Statistical Operations

Functions for computing statistics and aggregations over tensors.

def mean(x, axis=None, keepdims=False):
    """
    Compute mean along axis.
    
    Parameters:
    - x: Input tensor
    - axis: Axis to compute mean over
    - keepdims: Whether to keep dimensions
    
    Returns:
    Mean of tensor
    """

def sum(x, axis=None, keepdims=False):
    """Compute sum along axis."""

def prod(x, axis=None, keepdims=False):
    """Compute product along axis."""

def max(x, axis=None, keepdims=False):
    """Compute maximum along axis."""

def min(x, axis=None, keepdims=False):
    """Compute minimum along axis."""

def std(x, axis=None, keepdims=False):
    """Compute standard deviation along axis."""

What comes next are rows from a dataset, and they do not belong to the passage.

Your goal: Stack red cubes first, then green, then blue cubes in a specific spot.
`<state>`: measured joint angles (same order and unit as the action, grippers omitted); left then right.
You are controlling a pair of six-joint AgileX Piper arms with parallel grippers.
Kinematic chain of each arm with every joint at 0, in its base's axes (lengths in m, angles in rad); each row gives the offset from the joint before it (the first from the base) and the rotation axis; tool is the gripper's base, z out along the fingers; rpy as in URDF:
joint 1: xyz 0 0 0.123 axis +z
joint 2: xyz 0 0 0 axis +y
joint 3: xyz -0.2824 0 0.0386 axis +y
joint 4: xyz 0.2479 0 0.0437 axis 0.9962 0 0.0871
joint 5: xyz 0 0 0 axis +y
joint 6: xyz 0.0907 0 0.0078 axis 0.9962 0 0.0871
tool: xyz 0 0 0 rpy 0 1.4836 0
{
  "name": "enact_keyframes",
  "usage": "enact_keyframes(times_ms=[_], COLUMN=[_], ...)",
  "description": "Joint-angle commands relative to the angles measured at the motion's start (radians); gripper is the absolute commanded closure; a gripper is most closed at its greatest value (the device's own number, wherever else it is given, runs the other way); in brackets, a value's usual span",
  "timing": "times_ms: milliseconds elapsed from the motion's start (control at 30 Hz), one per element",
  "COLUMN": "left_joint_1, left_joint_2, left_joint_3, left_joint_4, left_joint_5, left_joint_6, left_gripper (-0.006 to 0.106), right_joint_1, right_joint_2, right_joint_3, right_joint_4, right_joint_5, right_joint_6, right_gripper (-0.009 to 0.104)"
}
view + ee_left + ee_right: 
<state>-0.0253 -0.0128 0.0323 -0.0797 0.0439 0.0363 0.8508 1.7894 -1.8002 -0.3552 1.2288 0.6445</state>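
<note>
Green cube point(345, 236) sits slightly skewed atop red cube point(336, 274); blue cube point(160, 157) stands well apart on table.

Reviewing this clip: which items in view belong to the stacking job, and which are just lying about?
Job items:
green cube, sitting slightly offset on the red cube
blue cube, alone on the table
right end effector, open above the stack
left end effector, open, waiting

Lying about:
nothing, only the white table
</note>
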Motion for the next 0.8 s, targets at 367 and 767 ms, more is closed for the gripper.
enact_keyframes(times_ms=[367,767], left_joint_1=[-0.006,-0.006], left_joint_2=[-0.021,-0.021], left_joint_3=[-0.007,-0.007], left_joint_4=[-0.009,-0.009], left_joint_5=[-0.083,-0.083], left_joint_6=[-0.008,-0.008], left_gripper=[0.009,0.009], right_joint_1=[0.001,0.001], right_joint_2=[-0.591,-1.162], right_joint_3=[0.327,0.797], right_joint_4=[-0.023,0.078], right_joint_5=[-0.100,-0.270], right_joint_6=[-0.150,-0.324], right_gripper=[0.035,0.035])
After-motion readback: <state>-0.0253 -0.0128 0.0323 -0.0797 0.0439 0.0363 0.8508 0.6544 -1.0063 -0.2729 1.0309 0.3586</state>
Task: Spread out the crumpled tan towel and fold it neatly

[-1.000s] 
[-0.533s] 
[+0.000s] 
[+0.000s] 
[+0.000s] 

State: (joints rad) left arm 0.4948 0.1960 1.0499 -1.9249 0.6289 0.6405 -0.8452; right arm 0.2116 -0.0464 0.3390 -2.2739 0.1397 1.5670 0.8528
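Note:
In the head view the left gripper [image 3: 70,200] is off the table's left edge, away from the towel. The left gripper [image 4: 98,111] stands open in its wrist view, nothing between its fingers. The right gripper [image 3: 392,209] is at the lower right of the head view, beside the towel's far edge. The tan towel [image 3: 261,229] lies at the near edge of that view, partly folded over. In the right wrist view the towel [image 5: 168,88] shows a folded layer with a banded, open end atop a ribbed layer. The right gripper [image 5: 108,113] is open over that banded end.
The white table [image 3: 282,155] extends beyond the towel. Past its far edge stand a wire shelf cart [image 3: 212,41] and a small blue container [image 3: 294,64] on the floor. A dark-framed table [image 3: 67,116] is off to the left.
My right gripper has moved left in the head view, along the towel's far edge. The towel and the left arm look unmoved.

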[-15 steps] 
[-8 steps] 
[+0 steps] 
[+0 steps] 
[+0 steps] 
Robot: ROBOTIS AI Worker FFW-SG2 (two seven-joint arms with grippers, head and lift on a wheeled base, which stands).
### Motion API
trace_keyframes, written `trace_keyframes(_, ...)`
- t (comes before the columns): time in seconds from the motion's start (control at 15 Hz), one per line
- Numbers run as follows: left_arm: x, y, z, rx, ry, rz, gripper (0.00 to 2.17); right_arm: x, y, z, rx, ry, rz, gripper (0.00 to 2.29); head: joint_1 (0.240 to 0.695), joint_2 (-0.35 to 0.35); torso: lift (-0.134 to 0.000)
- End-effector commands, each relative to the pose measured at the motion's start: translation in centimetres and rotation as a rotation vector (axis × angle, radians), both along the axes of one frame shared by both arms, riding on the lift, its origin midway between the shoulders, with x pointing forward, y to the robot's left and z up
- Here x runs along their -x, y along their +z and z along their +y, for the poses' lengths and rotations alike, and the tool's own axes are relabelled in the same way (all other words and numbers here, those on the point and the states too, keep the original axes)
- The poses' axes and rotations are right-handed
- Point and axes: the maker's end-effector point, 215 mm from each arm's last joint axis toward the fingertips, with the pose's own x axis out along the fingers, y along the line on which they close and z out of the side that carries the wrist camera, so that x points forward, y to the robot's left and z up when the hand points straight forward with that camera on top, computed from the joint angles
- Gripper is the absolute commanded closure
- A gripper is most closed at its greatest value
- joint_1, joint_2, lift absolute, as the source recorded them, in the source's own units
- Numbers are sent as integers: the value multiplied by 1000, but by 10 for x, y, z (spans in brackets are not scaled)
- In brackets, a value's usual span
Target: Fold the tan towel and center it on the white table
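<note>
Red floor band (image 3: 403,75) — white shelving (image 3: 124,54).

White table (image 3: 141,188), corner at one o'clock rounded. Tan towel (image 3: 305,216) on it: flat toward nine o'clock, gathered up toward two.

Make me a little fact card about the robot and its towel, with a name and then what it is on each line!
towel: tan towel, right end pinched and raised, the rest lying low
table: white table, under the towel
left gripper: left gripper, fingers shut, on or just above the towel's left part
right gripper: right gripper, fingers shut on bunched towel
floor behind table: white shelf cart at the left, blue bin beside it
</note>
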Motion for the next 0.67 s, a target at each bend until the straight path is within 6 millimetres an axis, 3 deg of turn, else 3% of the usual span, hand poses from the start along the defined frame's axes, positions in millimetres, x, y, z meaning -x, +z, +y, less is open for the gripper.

def var(x, axis=None, keepdims=False):
    """Compute variance along axis."""

def argmax(x, axis=None):
    """
    Indices of maximum values.
    
    Parameters:
    - x: Input tensor
    - axis: Axis to find argmax over
    
    Returns:
    Indices of maximum values
    """

def argmin(x, axis=None):
    """Indices of minimum values."""

def argsort(x, axis=-1):
    """
    Indices that would sort tensor.
    
    Parameters:
    - x: Input tensor
    - axis: Axis to sort along
    
    Returns:
    Indices that would sort tensor
    """

def sort(x, axis=-1):
    """Sort tensor along axis."""

def top_k(x, k, sorted=True):
    """
    Find top k values and indices.
    
    Parameters:
    - x: Input tensor
    - k: Number of top values to find
    - sorted: Whether to sort output
    
    Returns:
    Tuple of (values, indices)
    """

Logical and Comparison Operations

Functions for logical operations and comparisons between tensors.

def equal(x1, x2):
    """Element-wise equality."""

def not_equal(x1, x2):
    """Element-wise inequality."""

def less(x1, x2):
    """Element-wise less than."""

def less_equal(x1, x2):
    """Element-wise less than or equal."""

def greater(x1, x2):
    """Element-wise greater than."""

def greater_equal(x1, x2):
    """Element-wise greater than or equal."""

def logical_and(x1, x2):
    """Element-wise logical AND."""

def logical_or(x1, x2):
    """Element-wise logical OR."""

def logical_not(x):
    """Element-wise logical NOT."""

def logical_xor(x1, x2):
    """Element-wise logical XOR."""

def all(x, axis=None, keepdims=False):
    """
    Test whether all elements are True.
    
    Parameters:
    - x: Input tensor
    - axis: Axis to test over
    - keepdims: Whether to keep dimensions
    
    Returns:
    Boolean result
    """

def any(x, axis=None, keepdims=False):
    """Test whether any elements are True."""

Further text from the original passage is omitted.